(Data for review)

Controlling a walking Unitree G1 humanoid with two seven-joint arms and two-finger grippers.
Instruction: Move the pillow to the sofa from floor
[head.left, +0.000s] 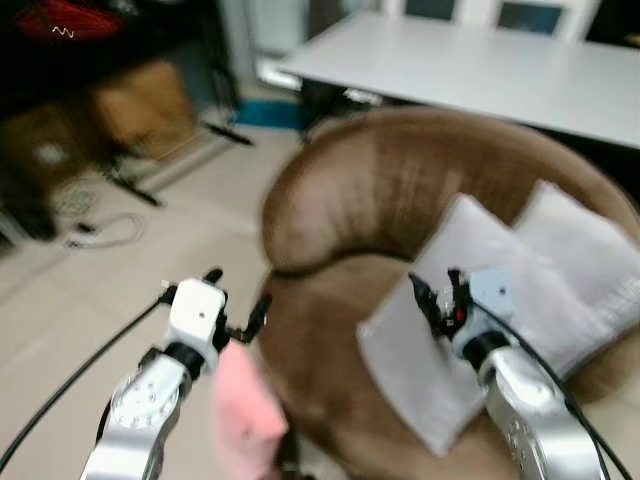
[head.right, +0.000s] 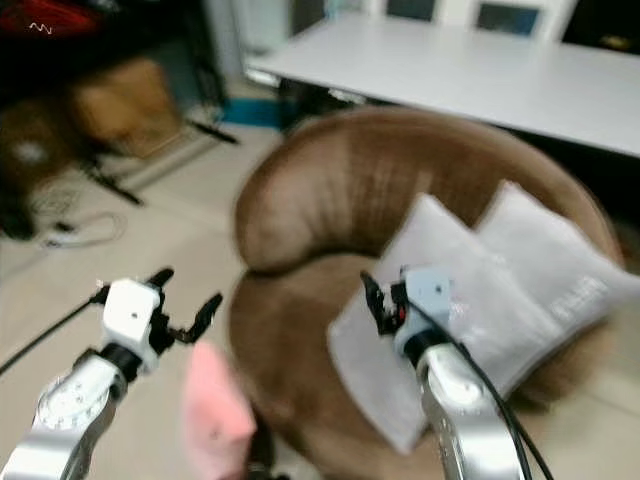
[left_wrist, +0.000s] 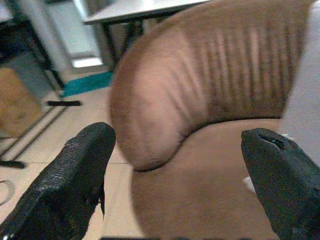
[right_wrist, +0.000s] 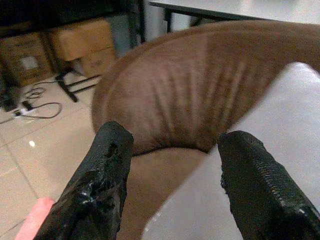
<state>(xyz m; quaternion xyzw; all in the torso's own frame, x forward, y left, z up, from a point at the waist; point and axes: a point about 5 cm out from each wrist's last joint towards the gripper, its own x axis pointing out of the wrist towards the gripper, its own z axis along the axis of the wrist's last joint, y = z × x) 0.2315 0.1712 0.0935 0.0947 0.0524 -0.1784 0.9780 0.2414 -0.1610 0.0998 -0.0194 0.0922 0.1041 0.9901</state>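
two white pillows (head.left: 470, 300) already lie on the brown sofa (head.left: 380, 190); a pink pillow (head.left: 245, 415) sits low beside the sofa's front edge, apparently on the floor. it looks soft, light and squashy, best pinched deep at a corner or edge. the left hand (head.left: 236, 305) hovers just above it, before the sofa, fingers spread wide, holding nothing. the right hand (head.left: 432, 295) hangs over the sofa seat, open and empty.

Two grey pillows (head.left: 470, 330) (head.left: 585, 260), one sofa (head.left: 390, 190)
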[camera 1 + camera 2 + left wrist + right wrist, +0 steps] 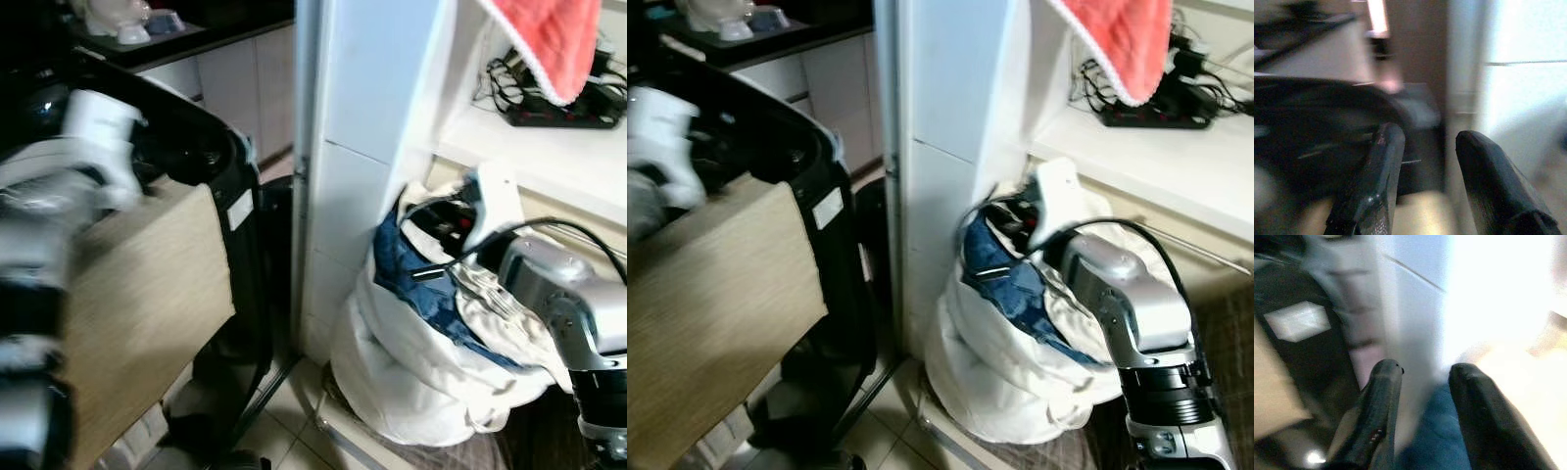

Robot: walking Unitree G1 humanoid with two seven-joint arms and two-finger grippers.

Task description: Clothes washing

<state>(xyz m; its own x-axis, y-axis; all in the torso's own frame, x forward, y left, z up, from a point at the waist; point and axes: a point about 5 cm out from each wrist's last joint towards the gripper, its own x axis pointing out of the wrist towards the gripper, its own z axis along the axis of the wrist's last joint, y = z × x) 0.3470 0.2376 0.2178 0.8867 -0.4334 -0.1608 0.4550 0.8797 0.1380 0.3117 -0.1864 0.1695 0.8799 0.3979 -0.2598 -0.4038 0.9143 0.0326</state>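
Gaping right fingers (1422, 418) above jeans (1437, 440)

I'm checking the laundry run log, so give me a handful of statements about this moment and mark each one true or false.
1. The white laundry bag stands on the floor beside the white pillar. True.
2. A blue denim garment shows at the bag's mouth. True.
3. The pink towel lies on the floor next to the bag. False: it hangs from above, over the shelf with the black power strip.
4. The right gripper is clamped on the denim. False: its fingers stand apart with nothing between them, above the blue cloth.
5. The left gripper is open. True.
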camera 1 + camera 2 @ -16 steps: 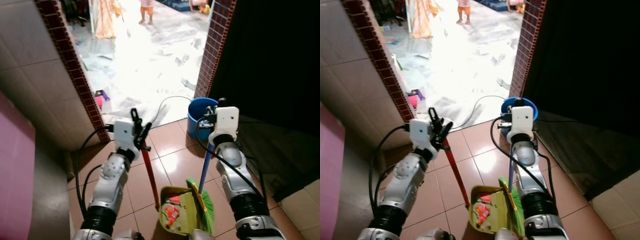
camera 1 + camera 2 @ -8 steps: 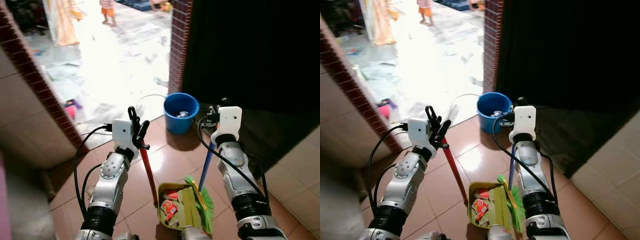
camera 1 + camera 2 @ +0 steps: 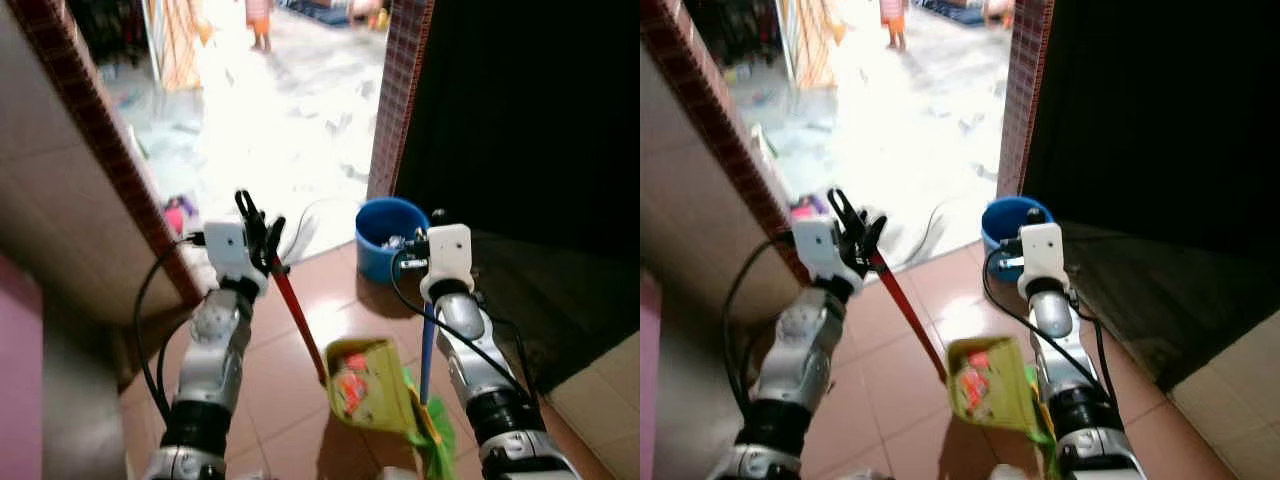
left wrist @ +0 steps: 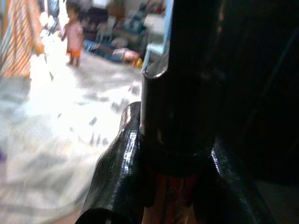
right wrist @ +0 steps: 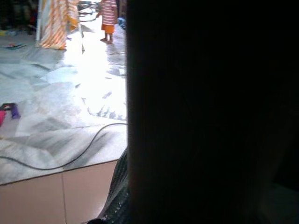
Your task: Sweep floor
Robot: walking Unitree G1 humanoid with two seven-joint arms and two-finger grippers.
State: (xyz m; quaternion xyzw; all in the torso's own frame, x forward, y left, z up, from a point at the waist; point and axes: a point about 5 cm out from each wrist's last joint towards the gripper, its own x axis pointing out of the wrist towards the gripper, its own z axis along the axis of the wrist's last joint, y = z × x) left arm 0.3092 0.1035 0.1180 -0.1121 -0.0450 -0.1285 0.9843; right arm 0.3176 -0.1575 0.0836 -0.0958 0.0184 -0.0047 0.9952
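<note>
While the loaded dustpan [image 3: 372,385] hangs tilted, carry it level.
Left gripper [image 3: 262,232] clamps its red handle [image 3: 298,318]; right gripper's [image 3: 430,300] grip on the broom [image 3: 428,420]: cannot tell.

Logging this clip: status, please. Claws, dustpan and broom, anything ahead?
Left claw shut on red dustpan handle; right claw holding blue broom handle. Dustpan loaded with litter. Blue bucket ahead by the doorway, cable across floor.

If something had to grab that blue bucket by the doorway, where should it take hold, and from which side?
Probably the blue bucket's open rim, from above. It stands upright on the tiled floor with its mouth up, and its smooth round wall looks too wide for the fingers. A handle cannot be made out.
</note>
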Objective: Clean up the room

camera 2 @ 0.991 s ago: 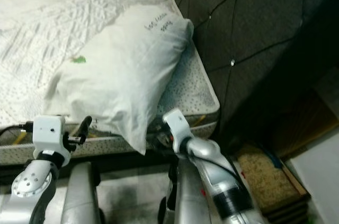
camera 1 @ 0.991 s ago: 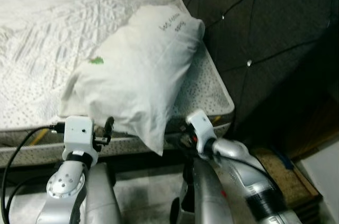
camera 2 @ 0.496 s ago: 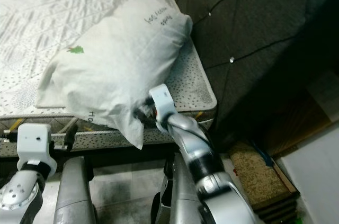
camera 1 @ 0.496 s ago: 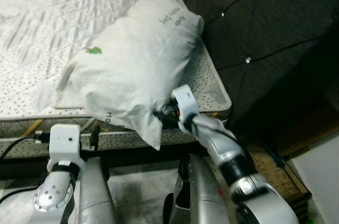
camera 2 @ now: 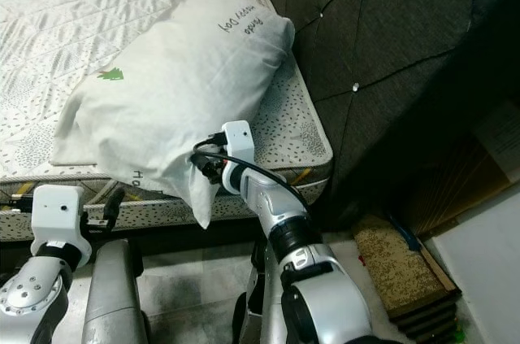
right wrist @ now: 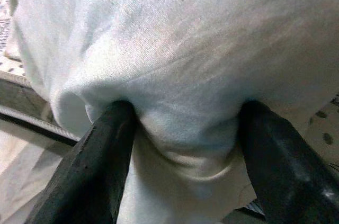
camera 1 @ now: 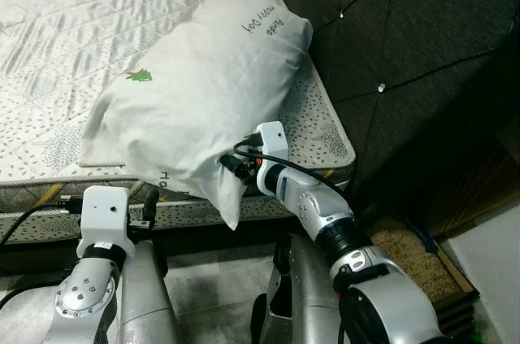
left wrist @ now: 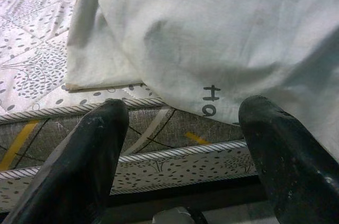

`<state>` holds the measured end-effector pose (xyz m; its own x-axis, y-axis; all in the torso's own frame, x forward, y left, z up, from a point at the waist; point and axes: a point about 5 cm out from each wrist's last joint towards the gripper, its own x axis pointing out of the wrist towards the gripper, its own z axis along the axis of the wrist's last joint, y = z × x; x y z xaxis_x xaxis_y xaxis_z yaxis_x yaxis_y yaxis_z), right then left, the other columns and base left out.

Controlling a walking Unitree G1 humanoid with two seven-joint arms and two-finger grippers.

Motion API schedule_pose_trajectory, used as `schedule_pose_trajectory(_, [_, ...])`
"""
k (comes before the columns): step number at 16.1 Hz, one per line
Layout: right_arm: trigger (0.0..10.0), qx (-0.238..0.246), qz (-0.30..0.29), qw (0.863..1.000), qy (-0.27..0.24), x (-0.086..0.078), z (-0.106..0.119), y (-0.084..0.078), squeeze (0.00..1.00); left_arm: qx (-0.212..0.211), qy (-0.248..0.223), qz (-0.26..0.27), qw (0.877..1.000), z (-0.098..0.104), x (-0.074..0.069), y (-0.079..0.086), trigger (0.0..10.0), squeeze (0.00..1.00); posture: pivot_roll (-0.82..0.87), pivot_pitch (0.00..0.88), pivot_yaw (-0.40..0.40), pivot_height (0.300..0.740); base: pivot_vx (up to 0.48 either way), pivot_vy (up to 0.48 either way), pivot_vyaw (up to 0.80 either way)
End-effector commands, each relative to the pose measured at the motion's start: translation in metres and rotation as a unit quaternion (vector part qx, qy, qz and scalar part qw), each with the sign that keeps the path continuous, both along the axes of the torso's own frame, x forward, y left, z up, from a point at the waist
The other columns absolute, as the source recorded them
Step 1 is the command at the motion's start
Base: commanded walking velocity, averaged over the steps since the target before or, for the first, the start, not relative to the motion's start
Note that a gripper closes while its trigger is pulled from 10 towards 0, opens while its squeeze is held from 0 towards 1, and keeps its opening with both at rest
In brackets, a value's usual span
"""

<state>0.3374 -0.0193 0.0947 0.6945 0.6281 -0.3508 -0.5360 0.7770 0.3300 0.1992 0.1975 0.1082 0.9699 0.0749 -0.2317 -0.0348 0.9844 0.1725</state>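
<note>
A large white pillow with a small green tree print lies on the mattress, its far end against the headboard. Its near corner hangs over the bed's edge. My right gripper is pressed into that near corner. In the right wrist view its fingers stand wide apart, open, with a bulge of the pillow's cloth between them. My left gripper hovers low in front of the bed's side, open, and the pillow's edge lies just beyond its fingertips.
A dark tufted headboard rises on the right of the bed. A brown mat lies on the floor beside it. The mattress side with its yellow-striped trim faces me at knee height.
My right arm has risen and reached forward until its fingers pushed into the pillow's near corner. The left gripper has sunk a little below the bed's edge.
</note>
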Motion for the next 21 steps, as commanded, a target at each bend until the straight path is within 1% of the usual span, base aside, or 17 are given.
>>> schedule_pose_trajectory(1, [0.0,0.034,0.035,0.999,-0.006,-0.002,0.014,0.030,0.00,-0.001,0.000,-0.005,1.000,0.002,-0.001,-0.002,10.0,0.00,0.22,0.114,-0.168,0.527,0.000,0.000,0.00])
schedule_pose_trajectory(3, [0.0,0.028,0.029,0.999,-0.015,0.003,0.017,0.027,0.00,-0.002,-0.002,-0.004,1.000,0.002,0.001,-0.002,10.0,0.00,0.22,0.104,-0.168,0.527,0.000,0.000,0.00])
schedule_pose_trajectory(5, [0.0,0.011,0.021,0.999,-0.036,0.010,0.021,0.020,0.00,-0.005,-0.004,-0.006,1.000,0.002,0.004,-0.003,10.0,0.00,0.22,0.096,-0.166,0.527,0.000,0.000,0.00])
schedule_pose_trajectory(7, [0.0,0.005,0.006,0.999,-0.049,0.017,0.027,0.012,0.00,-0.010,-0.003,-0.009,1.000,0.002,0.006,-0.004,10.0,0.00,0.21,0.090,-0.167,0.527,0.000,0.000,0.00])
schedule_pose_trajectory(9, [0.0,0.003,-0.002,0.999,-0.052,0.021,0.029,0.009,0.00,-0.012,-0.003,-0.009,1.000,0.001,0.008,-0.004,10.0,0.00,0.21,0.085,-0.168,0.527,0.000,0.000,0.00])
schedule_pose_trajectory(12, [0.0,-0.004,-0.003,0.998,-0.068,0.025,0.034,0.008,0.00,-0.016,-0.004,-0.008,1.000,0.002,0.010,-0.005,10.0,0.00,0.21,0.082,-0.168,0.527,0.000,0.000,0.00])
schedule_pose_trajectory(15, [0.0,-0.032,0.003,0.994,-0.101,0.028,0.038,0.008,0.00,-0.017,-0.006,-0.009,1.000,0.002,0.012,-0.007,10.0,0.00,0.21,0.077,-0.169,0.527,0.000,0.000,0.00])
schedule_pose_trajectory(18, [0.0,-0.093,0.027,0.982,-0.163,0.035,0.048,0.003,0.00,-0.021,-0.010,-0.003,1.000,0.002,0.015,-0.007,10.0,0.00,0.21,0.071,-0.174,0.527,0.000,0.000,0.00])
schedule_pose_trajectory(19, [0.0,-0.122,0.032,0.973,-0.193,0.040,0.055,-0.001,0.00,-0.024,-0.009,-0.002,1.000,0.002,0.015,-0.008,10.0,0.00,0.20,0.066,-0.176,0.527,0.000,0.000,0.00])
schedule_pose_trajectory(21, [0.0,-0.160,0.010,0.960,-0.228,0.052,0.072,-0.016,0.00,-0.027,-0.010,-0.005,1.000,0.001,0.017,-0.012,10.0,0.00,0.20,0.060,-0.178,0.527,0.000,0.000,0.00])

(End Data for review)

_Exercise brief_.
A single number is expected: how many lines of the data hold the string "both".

_Exercise answer_.
2